Ein Experte aus der Nachbarschaft
Zu Gast war der Fachbuchautor Stefan Wogawa, der als einer der führenden Experten für das Genre der DEFA-Indianerfilme gilt. Wogawa, der im Blankenhainer Ortsteil Schwarza zu Hause ist, beleuchtete in seinem Vortrag die tiefgreifenden Unterschiede zwischen den westdeutschen Karl-May-Verfilmungen und den Produktionen aus dem Osten Deutschlands. Während die Winnetou-Filme eher als „Märchenfilme“ ohne realhistorischen Hintergrund zu betrachten seien, zeichneten sich die DEFA-Filme durch eine Erzählweise aus der Perspektive der Indigenen selbst aus.

Besonders spannend für das lokale Publikum war der Bericht über Drehorte direkt vor der Haustür. Neben der Sächsischen Schweiz und Potsdam dienten auch Thüringer Kulissen, wie etwa eine Furt bei Saalfeld, als Schauplätze für die Abenteuer von Gojko Mitić.

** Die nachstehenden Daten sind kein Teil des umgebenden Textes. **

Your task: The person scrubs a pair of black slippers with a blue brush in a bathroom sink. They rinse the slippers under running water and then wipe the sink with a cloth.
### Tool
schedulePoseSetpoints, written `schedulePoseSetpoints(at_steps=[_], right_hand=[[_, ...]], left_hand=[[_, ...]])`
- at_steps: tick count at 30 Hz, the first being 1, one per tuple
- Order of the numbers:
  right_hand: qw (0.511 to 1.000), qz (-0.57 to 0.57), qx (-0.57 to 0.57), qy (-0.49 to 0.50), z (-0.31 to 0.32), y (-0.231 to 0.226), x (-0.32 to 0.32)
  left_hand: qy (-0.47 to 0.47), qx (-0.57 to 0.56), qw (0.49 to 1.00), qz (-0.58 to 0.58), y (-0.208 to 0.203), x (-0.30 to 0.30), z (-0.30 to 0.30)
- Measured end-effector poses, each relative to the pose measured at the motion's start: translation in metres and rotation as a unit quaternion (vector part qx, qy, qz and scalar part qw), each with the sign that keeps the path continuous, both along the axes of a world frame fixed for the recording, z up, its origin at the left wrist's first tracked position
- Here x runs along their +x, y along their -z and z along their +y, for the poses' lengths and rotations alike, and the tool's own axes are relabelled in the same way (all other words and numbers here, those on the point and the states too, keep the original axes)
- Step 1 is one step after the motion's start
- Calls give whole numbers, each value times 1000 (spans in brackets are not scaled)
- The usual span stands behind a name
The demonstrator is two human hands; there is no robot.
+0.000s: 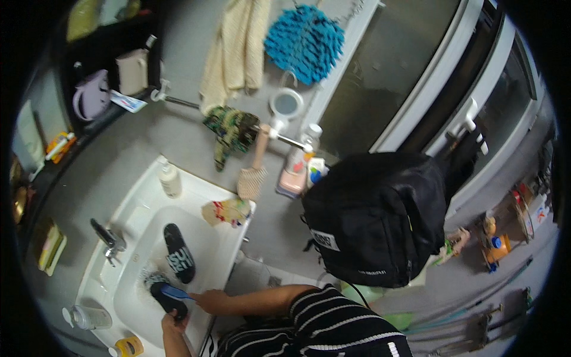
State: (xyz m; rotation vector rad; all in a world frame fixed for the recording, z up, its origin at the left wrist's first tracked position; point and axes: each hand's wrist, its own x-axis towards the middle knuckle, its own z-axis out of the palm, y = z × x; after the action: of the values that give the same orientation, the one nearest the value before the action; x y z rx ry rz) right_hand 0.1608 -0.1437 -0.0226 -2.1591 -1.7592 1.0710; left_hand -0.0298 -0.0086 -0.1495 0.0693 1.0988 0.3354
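Note:
My left hand grips the near end of a black insole at the front of the white washbasin. Suds cover part of its far end. In my right hand is a blue brush, its head pressed against that insole; the bristles are hidden. A second black insole with pale printing lies in the basin just beyond. The metal faucet stands on the basin's left rim, over the foamy water.
A white pump bottle and a crumpled printed bag sit on the far rim. A clear jar and a yellow bottle stand at the near left. To the right hangs a large black backpack.

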Motion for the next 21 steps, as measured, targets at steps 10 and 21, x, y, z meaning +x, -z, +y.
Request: schedulePoseSetpoints(at_steps=[10,21], right_hand=[[989,-122,57,-56,37,33,3],[991,-94,57,-75,87,53,-16]], left_hand=[[-17,46,993,106,-33,19,-3],[-33,89,994,61,-15,18,-15]])
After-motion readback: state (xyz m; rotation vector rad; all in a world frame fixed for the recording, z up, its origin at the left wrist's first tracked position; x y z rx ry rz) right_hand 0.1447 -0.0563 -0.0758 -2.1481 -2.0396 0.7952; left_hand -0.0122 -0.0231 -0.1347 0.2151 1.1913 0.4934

Debatte um Begrifflichkeiten
Gleich zu Beginn ging Wogawa auf die aktuelle Sprachdebatte ein. Er erklärte den interessierten Gästen, warum er bewusst am Begriff „Indianer“ festhalte. Er lasse sich ungern von Menschen belehren, die sich nie mit der realen Situation in Nordamerika befasst hätten. Für ihn sei ausschlaggebend, dass sich viele der Betroffenen in den USA und Kanada selbst als „Indians“ bezeichnen würden.

Ein Lebenswerk in Büchern
Wogawas Leidenschaft begann bereits in der Kindheit im Kino. Später bereiste er historische Schauplätze in den USA und Kanada und interviewte Schauspieler. Sein „Lexikon der DEFA-Indianerfilme“ gilt heute als Standardwerk des Genres. Doch die Arbeit geht weiter: Aktuell schreibt der Autor aus Schwarza an einem vierten Buch über den historischen Häuptling „Crazy Horse“, der als Nebenfigur in zwei DEFA-Filmen auftauchte. Das Werk soll erneut die historische Biografie mit der filmischen Umsetzung verknüpfen.

Die Veranstaltung stieß auf große Resonanz, und das Publikum beteiligte sich lebhaft an der anschließenden Diskussion mit dem lokalen Experten.